• Provided data:
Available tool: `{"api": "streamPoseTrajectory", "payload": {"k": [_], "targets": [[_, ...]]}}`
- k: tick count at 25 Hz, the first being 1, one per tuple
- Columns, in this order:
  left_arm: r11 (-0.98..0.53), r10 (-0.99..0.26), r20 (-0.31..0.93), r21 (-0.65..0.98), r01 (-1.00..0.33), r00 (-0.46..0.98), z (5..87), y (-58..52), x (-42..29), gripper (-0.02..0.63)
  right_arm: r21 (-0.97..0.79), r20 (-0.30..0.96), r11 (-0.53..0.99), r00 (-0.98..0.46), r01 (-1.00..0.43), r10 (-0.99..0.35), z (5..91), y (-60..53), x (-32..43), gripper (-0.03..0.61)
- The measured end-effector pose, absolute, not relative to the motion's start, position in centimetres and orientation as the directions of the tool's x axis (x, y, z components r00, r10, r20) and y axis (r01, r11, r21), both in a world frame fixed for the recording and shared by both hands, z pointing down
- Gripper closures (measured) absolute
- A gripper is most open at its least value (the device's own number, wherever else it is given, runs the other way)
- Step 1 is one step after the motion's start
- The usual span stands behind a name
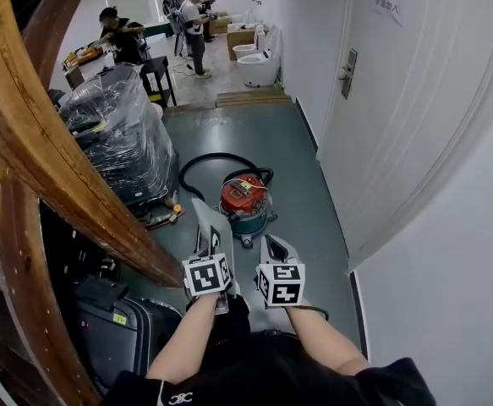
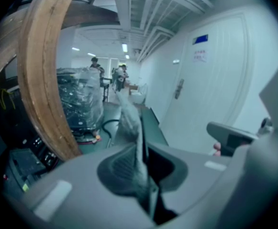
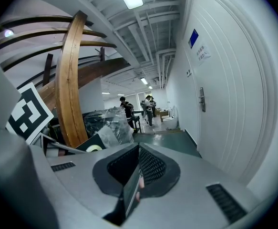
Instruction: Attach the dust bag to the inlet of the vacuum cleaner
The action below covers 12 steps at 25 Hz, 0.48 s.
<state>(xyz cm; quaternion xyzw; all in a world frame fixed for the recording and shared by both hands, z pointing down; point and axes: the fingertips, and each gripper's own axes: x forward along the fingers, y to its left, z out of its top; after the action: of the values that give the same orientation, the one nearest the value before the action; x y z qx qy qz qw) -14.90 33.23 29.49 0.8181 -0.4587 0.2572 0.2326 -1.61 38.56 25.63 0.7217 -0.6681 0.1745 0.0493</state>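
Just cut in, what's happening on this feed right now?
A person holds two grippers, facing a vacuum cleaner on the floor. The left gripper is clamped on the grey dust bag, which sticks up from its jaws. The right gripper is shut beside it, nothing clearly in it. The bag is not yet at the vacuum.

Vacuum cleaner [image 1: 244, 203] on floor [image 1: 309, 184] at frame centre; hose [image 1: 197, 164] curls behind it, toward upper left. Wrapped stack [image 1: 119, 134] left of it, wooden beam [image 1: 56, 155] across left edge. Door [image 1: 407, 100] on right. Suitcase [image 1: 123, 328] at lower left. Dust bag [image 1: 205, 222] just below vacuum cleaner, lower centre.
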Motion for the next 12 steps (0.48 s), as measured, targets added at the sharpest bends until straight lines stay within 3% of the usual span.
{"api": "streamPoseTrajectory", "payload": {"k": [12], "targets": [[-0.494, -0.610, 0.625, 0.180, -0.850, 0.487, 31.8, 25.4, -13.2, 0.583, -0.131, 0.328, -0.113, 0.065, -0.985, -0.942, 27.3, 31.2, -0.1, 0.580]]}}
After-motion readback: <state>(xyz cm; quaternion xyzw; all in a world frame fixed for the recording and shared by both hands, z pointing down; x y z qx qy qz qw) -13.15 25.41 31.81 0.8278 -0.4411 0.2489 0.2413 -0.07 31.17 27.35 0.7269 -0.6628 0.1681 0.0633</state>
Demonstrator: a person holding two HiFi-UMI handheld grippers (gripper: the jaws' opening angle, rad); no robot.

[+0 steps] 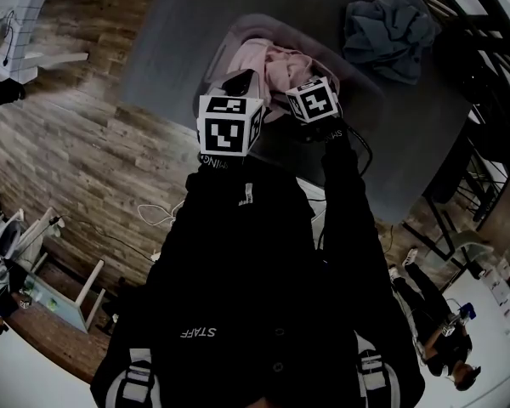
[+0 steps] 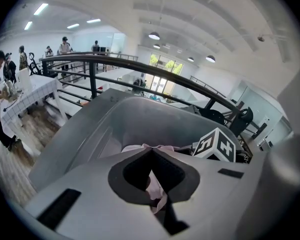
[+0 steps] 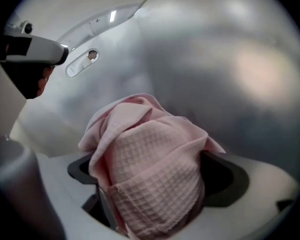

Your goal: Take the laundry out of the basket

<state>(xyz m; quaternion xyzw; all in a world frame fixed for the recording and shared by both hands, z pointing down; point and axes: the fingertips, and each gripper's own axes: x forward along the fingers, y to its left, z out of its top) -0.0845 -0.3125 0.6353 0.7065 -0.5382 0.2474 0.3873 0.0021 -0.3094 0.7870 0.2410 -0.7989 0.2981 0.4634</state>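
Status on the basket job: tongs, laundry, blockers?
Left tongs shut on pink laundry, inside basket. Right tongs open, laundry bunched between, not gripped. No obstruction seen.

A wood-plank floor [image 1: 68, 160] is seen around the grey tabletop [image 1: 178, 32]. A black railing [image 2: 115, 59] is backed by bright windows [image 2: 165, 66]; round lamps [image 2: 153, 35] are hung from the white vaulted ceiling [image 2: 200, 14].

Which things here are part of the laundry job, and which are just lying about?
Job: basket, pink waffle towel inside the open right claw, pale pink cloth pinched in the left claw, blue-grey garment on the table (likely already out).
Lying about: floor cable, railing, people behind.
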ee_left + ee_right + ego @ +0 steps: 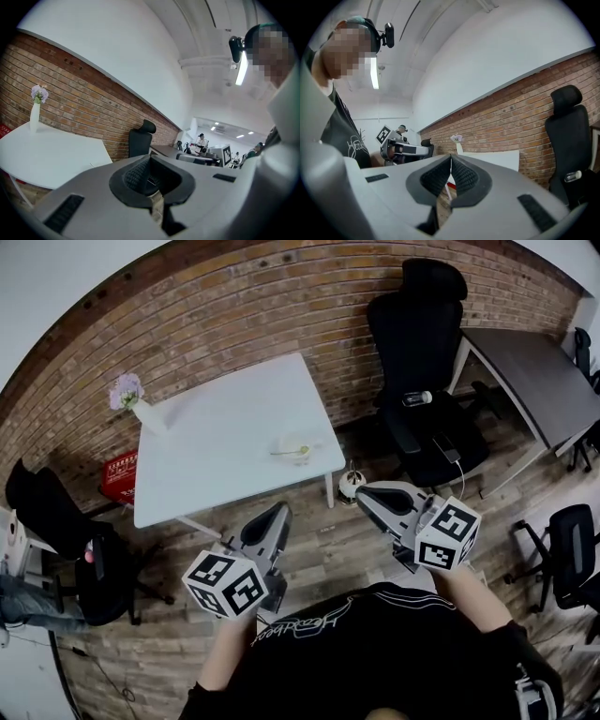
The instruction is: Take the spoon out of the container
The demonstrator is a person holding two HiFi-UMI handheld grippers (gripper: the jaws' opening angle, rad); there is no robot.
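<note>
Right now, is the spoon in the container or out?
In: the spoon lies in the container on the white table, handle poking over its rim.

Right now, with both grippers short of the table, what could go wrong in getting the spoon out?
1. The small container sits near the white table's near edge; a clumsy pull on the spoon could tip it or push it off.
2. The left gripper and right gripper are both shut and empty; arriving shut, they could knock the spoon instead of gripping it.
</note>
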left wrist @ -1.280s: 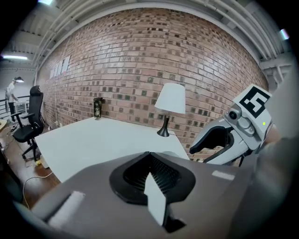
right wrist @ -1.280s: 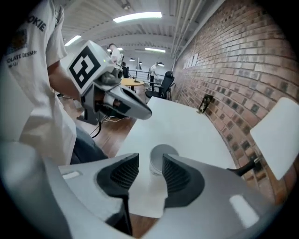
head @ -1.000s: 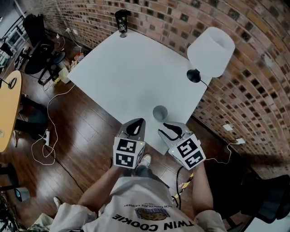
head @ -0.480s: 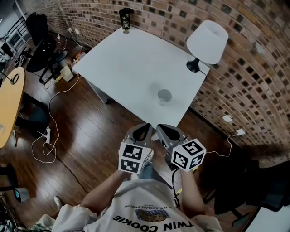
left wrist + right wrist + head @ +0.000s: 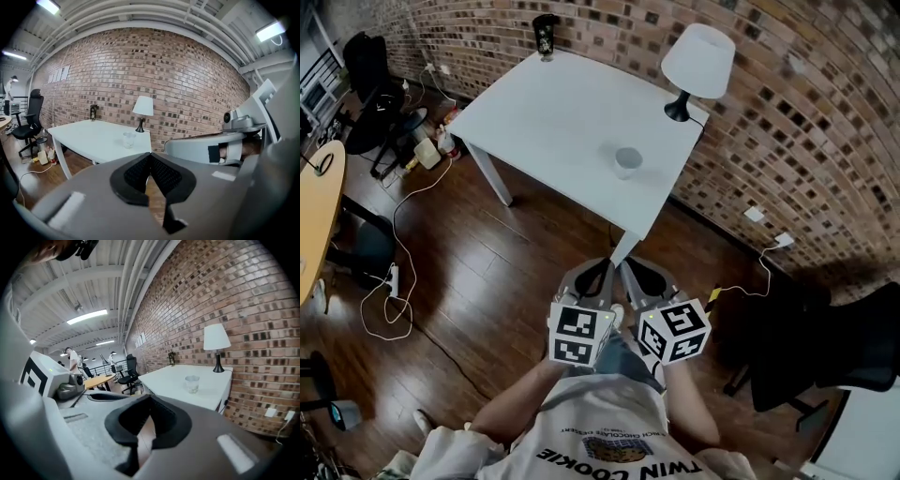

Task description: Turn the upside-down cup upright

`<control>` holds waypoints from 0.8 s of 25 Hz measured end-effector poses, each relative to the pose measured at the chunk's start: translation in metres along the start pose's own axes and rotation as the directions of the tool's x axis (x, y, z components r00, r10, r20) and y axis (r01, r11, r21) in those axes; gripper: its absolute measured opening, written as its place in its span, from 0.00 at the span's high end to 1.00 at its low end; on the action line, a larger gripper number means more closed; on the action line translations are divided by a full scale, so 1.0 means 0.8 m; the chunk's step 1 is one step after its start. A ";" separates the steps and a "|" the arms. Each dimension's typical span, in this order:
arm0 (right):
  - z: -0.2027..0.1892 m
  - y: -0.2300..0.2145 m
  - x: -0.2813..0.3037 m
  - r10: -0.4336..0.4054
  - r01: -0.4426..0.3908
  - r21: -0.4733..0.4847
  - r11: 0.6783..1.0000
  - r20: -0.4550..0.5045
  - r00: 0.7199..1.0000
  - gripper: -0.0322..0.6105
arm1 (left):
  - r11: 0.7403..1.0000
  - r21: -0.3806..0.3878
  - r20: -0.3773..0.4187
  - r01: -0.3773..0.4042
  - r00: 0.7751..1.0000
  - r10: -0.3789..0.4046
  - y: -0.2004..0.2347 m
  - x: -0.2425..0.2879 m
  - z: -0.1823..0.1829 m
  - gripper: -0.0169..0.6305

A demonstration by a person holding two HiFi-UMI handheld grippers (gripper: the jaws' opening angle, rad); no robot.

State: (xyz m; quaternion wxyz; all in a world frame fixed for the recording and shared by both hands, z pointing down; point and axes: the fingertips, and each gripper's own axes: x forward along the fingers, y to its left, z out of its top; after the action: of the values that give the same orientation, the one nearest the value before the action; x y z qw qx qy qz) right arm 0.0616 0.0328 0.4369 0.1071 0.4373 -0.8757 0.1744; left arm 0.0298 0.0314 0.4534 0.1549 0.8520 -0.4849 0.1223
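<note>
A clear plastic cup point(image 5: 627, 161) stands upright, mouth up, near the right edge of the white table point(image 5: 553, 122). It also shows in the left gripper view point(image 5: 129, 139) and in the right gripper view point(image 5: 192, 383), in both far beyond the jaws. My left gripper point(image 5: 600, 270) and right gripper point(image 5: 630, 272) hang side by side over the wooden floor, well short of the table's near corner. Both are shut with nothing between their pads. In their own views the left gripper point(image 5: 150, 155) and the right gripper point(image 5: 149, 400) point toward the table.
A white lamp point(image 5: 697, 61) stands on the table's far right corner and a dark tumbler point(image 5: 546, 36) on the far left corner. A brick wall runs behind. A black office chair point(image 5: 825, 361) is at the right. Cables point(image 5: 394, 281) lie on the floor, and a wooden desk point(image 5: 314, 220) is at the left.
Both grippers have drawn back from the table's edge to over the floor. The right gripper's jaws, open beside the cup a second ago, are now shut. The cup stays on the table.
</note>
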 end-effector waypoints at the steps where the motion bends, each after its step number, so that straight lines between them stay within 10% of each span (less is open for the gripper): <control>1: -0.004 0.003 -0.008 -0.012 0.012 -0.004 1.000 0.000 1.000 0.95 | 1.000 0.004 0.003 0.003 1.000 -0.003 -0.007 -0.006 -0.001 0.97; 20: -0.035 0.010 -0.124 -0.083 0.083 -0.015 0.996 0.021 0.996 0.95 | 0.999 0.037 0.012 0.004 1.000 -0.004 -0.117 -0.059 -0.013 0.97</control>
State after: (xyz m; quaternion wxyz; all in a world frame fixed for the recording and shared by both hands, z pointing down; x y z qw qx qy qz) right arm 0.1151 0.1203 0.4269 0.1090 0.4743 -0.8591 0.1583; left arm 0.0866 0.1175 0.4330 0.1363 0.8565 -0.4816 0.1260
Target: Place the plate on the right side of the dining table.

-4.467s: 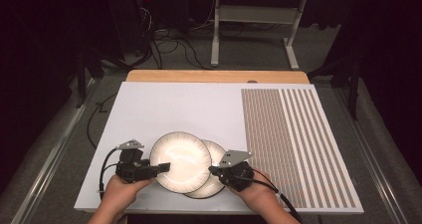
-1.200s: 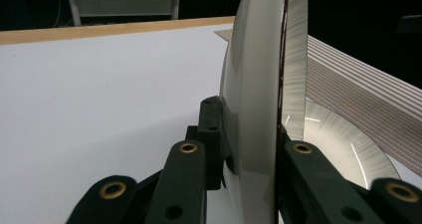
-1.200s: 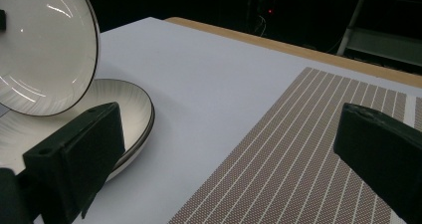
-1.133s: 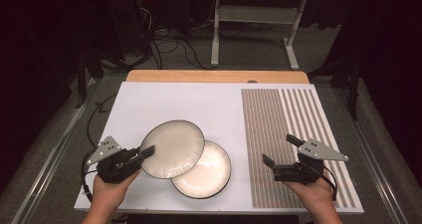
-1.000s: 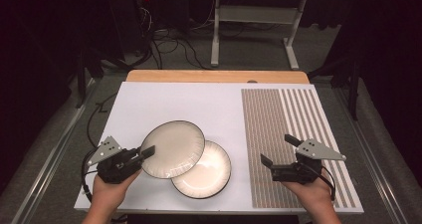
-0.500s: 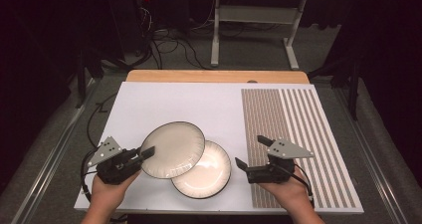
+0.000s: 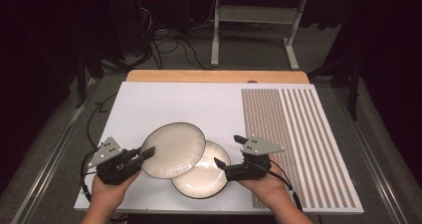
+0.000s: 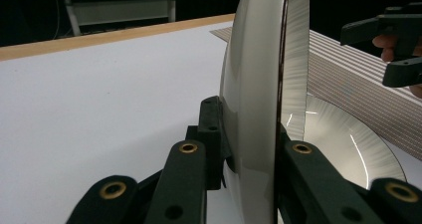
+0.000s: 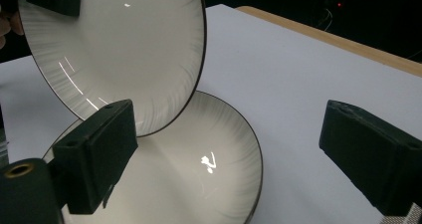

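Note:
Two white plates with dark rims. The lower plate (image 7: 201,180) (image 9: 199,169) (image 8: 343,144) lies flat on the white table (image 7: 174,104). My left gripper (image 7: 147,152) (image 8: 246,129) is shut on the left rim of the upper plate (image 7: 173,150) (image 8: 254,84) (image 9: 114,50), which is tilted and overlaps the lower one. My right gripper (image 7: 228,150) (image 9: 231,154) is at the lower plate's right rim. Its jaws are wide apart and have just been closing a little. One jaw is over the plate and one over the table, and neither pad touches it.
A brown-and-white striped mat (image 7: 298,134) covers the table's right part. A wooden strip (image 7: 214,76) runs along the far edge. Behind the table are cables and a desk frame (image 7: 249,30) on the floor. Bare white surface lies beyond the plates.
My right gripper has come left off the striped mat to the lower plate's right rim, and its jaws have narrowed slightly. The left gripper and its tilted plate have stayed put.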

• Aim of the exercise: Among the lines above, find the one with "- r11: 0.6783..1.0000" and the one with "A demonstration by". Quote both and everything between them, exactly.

• Exercise solution:
  - r11: 0.6783..1.0000
  - r20: -0.4550..0.5045
  - r00: 0.7199..1.0000
  - gripper: -0.0322..0.6105
arm1 (left):
  - r11: 0.7403..1.0000
  - r21: -0.3806..0.3878
  - r20: -0.3773..0.4187
  - r01: -0.3773..0.4042
  - r00: 0.7751..1.0000
  - r10: -0.3789..0.4046
  - y: -0.2004..0.2347 m
  - x: -0.2425..0.2879 m
  - z: -0.1823..0.1829 m
  - gripper: -0.0169..0.6305

A demonstration by a person holding two HiFi-UMI handheld grippers (gripper: the jaws' opening angle, rad); no robot.

The answer is complete, and the exercise is done.